What to work on
Repeat the listing below word for word, stopping after the line that contains "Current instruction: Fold".

Data block

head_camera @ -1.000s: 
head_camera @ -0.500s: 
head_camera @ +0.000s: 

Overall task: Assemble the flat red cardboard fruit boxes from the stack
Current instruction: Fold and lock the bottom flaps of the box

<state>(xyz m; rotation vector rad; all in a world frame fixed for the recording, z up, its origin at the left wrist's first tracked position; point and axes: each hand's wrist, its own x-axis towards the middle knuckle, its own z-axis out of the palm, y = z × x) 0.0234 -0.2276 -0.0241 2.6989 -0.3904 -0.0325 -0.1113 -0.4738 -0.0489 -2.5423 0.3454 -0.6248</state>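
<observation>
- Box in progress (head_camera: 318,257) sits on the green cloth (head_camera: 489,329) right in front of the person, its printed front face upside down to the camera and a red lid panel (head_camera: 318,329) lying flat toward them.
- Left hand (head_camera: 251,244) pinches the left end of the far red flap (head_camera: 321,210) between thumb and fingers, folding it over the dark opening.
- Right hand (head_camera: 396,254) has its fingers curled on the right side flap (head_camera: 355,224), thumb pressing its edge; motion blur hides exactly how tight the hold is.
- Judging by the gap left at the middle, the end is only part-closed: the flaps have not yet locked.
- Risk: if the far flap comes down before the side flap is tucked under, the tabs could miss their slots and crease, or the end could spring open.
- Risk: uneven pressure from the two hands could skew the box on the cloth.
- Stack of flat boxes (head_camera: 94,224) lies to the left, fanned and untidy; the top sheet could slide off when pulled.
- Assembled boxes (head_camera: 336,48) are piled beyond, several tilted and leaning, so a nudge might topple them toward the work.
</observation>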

Reply
head_camera @ -1.000s: 
head_camera @ -0.500s: 
head_camera @ +0.000s: 

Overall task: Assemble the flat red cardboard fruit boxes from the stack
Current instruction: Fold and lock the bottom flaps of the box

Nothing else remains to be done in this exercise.